Required action – Among the entries below, how many lines include the word "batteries"? Reply with only the number.
※
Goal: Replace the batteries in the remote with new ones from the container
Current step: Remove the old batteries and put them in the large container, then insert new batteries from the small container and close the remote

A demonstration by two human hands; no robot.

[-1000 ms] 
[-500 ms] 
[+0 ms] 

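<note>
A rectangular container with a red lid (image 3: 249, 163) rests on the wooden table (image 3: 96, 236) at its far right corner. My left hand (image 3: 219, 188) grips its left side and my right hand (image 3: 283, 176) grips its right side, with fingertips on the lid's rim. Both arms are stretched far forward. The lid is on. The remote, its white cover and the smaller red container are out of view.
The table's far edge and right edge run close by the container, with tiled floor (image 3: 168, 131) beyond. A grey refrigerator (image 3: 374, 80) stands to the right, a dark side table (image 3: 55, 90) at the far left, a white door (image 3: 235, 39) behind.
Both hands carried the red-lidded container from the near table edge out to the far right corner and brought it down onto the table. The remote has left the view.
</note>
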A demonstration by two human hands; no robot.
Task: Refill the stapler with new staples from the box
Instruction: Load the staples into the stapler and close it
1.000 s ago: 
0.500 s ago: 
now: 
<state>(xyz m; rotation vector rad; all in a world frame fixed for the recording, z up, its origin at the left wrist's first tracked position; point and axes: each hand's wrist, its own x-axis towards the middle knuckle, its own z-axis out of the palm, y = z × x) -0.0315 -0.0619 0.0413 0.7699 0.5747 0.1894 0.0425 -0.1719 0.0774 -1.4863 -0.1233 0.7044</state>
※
Solution to the problem – 2